In recent years, the scientific community has started addressing the immense potential of artificial microswimmers in applications like targeted cargo delivery14, including drug delivery15, and water remediation16,17. In the majority of these applications, the microswimmers are inevitably required to navigate external flows, i.e. to rheotax. Despite this fact, the quantitative understanding of rheotaxis in artificial microswimmers is surprisingly limited. Only recently it was demonstrated that spherical Janus particles near a surface exhibit robust cross-stream migration at a definite orientation relative to a uniform shear flow18,19. Furthermore, the rheotactic characteristics of gold-platinum Janus rods was shown to depend on the interfacial gold/platinum length ratio20 and the shear flow strength21. Efforts were also made to control the rheotactic characteristics of Janus rods using surface acoustic waves22. Rheotactic influences were also investigated and numerically modelled for magnetically actuated helical swimmer models23,24.

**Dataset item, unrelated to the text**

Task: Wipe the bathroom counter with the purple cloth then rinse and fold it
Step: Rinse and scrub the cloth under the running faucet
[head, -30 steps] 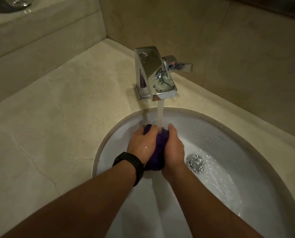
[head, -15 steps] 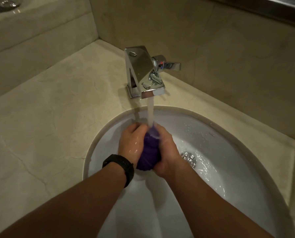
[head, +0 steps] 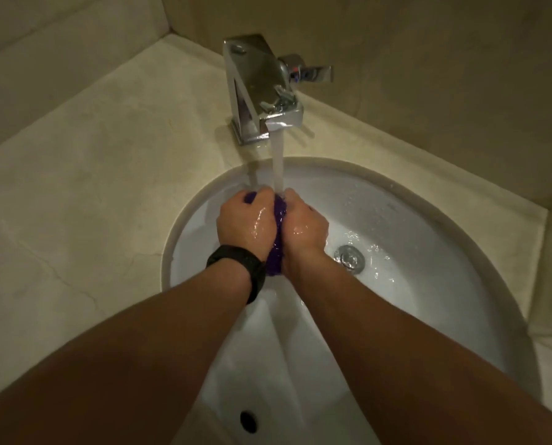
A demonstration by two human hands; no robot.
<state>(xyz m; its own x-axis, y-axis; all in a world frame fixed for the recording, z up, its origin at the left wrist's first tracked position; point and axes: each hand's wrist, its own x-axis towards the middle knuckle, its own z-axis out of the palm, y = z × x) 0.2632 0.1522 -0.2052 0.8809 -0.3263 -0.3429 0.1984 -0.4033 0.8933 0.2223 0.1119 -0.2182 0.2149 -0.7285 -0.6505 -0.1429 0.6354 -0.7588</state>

Commonly, experiments on rheotaxing artificial microswimmers focus on geometries near a single surface and not a strong confinement where simultaneous interaction with multiple surfaces in presence of a non-uniform shear flow is possible. Furthermore, the present understanding is primarily based on the behaviour of Janus particles, and data is lacking for other artificial microswimmer platforms. Lastly, the interaction of external flow with the distribution of fuel and waste products in the vicinity or ‘chemical trail’ of an artificial microswimmer, which could influence the swimming dynamics, has not been explored yet.

In this study, we investigate the rheotaxis of finite-sized active droplets in a non-uniform, pressure-driven shear flow in the strong confinement of a microchannel.

Self-propelling active droplets are essentially oil/aqueous droplets in aqueous/oil-based surfactant media which are intrinsically symmetric, unlike Janus particles25,26. Therefore, oscillatory dynamics in quasi-2D, where these droplets exhibit a ballistic motion under no-flow conditions, can be unequivocally attributed to rheotactic effects. Moreover, they are simpler to generate and manipulate, and provide a promising and versatile platform for many of the envisioned applications for artificial microswimmers14,15. Briefly, the droplet activity is mediated by the following mechanism: The droplet solubilizes gradually into a micellar nanoemulsion. Starting from a dynamically unstable, radially symmetric solubilization state, the interfacial surfactant density spontaneously develops self-sustaining gradients, leading the droplet to self-propel via the associated Marangoni stresses27,28.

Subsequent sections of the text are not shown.